TASK DESCRIPTION
How many lines in the records below contain the word "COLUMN"? State only that number.
******
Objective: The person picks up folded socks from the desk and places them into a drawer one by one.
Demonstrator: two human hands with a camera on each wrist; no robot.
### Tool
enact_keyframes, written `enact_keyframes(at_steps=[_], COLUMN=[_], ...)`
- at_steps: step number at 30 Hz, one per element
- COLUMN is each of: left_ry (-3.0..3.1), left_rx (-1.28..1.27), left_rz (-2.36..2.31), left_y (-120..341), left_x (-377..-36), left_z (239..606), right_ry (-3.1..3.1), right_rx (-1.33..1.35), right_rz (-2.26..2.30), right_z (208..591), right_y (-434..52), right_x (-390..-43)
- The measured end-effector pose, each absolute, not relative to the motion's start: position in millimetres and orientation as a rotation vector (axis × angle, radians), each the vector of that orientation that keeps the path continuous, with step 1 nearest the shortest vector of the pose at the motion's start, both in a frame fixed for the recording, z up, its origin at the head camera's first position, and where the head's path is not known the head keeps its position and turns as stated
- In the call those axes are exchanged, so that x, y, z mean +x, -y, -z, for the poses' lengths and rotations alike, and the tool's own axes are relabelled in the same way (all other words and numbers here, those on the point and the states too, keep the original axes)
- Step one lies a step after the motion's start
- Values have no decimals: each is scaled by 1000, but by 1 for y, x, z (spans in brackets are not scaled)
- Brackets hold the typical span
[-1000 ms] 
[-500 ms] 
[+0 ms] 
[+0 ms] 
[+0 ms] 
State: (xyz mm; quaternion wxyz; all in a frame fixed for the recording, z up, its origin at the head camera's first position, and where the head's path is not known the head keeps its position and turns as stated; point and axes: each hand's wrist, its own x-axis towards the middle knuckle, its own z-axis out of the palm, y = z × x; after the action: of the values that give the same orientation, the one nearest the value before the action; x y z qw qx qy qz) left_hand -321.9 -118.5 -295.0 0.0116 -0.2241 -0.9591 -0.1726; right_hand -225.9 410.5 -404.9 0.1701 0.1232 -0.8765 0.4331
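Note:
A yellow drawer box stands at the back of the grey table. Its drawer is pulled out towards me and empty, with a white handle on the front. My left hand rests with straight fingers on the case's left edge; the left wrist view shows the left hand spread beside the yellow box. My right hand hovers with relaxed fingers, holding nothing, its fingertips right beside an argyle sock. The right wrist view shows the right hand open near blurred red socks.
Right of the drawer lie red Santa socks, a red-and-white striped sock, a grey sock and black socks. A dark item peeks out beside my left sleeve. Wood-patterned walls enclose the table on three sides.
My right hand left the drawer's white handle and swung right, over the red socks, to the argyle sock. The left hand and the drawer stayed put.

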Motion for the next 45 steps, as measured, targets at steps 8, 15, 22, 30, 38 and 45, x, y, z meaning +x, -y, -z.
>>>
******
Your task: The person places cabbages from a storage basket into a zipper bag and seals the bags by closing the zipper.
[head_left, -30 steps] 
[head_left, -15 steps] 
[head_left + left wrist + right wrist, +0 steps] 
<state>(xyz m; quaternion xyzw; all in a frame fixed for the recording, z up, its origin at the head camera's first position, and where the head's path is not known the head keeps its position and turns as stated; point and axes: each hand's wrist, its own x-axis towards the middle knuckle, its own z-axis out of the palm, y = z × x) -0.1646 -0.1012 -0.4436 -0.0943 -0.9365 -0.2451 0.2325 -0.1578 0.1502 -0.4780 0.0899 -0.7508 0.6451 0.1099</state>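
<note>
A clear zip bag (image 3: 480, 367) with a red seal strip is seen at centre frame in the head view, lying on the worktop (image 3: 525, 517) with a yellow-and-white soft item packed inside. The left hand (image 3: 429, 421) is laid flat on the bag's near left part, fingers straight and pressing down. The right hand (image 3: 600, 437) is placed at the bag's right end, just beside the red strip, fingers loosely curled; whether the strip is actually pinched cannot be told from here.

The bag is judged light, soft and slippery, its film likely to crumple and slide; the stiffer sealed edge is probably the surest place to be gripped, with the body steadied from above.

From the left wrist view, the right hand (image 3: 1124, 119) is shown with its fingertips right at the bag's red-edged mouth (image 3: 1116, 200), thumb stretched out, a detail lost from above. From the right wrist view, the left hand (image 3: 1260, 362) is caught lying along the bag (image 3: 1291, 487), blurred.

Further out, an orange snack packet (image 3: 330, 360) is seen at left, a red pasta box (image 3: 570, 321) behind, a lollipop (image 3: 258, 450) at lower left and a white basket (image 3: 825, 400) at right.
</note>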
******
RESPONSE FOR THIS EXERCISE
2